Te diré mi amor, Rey mío

¿Qué le dice la madre a su criatura, al niño pequeño a quien cubre con sus besos sonoros?
“¡Rey mío!” Y, al decírselo, el alma se le va por los labios, el río del amor le sale por la mirada.

Te diré mi amor, Rey mío

Así han cantado en la liturgia los santos al Niño, Dios hecho carne, al cuerpecito que en pajas yace.

Recordad a Francisco de Asís aquella noche en la montaña de Greccio, Misa de medianoche, con un pesebre de heno, el buey y la mula, las antorchas.

“La noche resplandece como el día, noche placentera para los hombres y para los animales… Luego predica al pueblo que asiste, y tanto al hablar del nacimiento del Rey pobre como de la pequeña ciudad de Belén dice palabras que vierten miel… Cuando le llamaba “niño de Bethleem” o “Jesús”, se pasaba la lengua por los labios como si gustara y saboreara su paladar la dulzura de estas palabras” (Tomás de Celano, Vida I, XXX, 85.86).

Te diré mi amor, Rey mío...

Pero este cariño, cantado al Dios encarnado, es adoración profunda, uniendo en este homenaje a la creación entera, ángeles, tierra y animales.

El Rey Niño es el Señor Soberano y Esposo.

“Mientras el Rey descansa en su diván, mi nardo exhala su fragancia” (Cant 1,12).
La Virgen de las vírgenes, los mártires, la Iglesia esposa adoramos al Rey ahora, aquí, en al tarde navideña, en la paz de la liturgia, para adorarle en la vida, Hermano entre los hermanos.

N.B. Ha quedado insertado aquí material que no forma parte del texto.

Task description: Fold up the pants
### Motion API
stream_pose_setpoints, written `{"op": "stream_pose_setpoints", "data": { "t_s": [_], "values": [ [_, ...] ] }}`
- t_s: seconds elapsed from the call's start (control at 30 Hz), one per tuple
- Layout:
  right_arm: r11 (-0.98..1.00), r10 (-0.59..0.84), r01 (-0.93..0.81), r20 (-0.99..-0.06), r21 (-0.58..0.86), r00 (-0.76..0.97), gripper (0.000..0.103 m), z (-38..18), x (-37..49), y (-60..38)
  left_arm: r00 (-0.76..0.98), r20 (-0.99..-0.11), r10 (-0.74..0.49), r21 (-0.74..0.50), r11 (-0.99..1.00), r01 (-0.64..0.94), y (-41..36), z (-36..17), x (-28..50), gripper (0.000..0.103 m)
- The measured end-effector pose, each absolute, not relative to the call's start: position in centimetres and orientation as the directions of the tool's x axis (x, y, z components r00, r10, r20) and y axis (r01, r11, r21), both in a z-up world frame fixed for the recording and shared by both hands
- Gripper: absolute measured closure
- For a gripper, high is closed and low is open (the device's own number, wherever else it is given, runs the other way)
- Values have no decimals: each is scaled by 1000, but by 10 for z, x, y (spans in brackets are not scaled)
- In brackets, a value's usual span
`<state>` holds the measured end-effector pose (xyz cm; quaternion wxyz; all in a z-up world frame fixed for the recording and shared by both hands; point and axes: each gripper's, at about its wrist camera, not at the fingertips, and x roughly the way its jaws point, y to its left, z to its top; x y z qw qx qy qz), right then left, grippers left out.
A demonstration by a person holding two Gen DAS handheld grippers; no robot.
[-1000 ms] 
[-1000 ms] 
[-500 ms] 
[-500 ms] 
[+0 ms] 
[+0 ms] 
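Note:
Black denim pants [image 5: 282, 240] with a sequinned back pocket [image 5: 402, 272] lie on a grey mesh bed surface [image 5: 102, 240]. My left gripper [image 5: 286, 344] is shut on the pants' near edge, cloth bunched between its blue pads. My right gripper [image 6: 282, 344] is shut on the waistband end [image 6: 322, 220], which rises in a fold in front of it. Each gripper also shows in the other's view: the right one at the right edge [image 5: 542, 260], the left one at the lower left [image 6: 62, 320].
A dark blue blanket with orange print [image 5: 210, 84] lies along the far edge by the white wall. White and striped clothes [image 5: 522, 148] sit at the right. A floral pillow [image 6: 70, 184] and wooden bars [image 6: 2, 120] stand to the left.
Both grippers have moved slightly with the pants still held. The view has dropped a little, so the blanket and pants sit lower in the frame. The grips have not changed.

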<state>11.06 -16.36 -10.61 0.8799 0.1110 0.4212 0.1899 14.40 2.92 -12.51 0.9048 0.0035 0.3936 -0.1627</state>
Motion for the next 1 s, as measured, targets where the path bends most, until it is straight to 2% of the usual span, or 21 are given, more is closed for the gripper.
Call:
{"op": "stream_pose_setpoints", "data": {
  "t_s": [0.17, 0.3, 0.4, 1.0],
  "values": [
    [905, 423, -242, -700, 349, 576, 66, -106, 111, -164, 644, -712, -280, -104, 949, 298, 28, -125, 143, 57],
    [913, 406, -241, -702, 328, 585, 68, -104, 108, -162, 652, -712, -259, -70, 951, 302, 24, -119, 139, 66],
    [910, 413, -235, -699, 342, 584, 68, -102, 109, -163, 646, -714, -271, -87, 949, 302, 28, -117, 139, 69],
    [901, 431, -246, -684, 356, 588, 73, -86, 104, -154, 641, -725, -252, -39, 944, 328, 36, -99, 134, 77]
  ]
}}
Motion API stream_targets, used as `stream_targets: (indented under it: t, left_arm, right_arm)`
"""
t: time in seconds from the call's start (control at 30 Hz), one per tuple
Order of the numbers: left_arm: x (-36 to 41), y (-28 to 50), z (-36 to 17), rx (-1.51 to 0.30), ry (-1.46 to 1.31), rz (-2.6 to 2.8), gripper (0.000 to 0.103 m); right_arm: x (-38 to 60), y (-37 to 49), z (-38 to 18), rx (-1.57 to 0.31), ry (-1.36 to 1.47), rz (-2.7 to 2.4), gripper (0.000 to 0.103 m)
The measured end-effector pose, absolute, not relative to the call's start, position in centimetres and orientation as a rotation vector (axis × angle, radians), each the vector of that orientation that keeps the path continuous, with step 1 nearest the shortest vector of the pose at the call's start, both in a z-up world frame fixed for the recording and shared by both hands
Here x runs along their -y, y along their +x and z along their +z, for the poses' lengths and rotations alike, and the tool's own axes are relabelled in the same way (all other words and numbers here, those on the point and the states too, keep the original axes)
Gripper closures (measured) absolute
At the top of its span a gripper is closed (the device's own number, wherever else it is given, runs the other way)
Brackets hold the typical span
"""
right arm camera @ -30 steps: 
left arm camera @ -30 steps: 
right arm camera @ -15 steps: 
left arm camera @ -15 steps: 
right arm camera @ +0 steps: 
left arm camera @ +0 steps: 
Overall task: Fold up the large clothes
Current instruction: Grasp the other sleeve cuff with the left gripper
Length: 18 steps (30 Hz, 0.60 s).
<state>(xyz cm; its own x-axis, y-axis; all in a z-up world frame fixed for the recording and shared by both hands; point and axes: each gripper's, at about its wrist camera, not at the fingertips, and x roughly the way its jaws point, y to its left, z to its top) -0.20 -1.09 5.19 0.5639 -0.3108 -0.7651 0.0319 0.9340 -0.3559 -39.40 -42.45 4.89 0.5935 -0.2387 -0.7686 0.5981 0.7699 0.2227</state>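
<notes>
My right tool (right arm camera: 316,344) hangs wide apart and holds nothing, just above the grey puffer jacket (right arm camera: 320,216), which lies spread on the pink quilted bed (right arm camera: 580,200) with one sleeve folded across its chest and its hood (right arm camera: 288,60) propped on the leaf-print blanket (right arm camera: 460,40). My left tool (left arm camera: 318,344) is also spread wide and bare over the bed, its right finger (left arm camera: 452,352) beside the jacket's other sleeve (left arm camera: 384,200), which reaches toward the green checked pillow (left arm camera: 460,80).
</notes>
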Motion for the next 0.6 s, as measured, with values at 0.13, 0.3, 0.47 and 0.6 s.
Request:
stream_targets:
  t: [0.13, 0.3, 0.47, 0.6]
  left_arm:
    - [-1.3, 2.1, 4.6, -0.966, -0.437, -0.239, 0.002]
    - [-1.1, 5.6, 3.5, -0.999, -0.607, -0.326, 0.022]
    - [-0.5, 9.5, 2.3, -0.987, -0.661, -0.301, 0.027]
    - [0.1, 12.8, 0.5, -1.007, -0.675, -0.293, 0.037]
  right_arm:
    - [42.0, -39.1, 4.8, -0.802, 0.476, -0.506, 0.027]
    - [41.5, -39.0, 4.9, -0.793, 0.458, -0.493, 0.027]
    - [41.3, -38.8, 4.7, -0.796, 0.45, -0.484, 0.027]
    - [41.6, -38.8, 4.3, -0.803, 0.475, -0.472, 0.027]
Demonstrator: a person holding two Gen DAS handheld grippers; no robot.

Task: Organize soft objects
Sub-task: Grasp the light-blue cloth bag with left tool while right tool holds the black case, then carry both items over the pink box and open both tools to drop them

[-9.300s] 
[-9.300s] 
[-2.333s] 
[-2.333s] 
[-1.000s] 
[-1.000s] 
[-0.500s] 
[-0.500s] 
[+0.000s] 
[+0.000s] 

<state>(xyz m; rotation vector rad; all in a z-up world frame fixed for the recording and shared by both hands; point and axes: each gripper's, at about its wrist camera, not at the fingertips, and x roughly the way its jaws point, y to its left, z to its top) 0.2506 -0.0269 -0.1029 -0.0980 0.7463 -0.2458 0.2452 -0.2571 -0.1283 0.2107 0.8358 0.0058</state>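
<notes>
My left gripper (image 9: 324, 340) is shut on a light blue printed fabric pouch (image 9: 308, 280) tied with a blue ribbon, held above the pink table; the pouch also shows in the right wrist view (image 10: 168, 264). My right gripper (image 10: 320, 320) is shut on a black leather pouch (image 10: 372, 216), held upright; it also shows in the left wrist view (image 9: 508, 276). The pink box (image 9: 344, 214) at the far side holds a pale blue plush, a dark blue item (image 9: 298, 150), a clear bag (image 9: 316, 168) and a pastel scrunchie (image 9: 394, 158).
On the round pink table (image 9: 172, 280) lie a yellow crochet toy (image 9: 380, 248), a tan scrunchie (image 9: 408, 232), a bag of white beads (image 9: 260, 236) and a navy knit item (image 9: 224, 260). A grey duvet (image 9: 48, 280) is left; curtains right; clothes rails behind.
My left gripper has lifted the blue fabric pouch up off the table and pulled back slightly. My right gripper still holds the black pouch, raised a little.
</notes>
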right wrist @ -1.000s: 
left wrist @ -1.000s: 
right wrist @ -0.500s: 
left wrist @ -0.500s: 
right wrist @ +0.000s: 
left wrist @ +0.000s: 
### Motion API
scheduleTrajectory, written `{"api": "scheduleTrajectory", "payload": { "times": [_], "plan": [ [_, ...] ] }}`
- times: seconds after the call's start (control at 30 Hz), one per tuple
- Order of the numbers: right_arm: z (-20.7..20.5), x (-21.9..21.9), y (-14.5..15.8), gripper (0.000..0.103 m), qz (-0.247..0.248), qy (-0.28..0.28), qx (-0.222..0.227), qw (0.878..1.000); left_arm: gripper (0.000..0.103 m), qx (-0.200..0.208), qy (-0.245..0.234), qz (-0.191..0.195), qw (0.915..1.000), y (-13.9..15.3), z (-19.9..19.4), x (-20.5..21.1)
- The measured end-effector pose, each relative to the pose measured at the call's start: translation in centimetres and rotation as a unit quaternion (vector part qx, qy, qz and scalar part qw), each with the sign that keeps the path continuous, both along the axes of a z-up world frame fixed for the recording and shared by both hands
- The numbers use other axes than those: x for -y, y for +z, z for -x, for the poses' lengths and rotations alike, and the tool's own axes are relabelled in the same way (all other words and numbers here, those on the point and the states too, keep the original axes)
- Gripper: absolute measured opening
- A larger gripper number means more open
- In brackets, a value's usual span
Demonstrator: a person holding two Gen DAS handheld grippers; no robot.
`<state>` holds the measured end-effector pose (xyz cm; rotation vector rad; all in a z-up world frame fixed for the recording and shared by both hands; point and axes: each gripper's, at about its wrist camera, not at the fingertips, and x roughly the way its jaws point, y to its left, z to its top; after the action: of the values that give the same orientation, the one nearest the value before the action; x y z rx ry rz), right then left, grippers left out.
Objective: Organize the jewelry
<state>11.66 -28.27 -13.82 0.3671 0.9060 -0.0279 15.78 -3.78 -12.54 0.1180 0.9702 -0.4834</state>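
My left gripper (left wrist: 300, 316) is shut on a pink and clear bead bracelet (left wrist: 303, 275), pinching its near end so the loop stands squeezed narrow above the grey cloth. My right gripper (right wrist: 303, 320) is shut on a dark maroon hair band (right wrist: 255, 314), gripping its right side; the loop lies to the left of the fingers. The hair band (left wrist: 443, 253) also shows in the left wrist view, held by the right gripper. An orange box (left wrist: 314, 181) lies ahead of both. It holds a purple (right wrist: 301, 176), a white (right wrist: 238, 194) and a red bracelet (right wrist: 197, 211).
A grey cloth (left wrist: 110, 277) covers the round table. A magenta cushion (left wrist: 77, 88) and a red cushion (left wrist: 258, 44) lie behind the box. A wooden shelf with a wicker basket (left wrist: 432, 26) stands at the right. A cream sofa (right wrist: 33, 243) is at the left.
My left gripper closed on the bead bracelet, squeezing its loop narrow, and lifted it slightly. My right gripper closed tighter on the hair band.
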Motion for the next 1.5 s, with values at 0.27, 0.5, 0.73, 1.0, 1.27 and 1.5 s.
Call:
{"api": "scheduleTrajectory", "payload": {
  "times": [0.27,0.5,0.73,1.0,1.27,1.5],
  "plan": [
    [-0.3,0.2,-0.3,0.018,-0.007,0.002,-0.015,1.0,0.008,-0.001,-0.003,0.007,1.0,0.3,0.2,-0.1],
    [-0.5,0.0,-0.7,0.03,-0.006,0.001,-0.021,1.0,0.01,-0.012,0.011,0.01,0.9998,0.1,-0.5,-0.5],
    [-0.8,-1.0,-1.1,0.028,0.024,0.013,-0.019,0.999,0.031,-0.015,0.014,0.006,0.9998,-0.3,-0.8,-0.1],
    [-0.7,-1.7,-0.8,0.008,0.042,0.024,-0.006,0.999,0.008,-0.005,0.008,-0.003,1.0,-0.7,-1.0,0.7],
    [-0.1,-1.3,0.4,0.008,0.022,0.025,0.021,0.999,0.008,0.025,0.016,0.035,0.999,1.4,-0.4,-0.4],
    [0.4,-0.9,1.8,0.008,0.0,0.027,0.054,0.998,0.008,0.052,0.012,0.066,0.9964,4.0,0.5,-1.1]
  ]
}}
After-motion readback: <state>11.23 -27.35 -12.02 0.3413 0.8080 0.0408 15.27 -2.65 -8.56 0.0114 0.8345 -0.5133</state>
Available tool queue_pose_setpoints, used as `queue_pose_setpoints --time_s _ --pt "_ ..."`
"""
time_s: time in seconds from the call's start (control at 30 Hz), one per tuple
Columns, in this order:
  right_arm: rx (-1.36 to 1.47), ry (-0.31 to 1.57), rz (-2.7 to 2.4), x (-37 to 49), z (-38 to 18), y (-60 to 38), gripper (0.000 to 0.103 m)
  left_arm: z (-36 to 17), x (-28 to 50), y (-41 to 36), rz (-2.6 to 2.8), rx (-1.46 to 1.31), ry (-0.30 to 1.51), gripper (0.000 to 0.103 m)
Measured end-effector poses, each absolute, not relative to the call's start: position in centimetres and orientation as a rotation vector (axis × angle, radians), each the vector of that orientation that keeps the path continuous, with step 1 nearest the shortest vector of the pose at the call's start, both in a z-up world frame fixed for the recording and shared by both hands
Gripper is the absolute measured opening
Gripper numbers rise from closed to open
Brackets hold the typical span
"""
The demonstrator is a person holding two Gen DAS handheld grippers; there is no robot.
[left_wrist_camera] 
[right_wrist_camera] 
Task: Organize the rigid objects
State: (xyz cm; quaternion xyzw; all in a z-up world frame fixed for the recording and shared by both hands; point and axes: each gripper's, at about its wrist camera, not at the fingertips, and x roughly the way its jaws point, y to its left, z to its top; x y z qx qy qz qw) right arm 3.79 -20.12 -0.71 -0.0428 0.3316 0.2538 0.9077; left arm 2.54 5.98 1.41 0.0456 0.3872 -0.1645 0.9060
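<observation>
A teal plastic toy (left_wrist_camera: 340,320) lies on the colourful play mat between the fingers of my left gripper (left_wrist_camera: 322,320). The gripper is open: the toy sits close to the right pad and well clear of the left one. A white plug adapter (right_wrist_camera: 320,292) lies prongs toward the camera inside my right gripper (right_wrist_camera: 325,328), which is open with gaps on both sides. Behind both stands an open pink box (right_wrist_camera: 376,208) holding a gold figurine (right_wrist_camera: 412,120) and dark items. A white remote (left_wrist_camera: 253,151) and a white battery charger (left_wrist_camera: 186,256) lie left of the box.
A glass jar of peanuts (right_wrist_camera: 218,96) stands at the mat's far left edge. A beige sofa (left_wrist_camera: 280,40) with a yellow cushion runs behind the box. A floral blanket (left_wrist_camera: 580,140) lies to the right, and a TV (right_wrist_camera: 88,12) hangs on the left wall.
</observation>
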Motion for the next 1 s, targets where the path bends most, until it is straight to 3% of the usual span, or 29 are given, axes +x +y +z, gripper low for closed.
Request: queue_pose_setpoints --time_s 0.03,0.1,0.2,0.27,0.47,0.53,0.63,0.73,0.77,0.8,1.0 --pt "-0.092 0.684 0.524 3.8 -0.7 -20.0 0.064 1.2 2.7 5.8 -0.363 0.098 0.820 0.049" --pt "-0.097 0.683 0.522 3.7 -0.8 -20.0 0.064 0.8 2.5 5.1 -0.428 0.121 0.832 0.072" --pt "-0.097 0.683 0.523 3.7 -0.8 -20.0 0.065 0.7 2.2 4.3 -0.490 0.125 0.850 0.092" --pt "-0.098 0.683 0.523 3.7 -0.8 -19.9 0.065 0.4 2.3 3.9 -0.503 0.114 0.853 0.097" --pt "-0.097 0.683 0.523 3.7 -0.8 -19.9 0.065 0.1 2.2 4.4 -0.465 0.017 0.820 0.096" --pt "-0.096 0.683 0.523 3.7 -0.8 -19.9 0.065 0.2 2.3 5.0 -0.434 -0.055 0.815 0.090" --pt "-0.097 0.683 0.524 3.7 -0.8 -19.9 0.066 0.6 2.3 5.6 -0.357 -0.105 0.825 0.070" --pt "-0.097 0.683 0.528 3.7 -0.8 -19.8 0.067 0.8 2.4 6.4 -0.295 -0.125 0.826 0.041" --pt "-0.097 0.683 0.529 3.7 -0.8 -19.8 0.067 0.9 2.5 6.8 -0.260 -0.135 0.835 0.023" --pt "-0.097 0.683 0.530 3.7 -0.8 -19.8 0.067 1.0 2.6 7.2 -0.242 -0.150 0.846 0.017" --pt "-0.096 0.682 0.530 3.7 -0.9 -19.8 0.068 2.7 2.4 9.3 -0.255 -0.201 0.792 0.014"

(Nota. El versículo final hace alusión a un villancico popular, muy conocido en la tradición capuchina: Bienvenido a nuestro Valle, Pastorcillo celestial)

Te diré mi amor, Rey mío,
en la quietud de la tarde,
cuando se cierran los ojos
y los corazones se abren.

Te diré mi amor, Rey mío,
con una mirada suave,
te lo diré contemplando
tu cuerpo que en pajas yace.

Te diré mi amor, Rey mío,
adorándote en la carne,
te lo diré con mis besos,
quizás con gotas de sangre.

Te diré mi amor, Rey mío,
con los hombres y los ángeles,
con el aliento del cielo
que espiran los animales.

Te diré mi amor, Rey mío,
con el amor de tu Madre,
con los labios de tu Esposa
y con la fe de tus mártires.

Te diré mi amor, Rey mío,
¡oh Dios del amor más grande!
¡Bendito en la Trinidad,
que has venido a nuestro Valle! Amén.

Este poema, compuesto en Burlada (Navarra) en diciembre de 1978, ha tenido la fortuna de pasar al libro de la Liturgia de las Horas como himno cotidiano de Vísperas en tiempo de Navidad, tanto en España como en América.

Rufino María Grández, capuchino (letra) Fidel Aizpurúa, capuchino (música), Himnos para el Señor. Editorial Regina, Barcelona, 1983, pp. 53-56).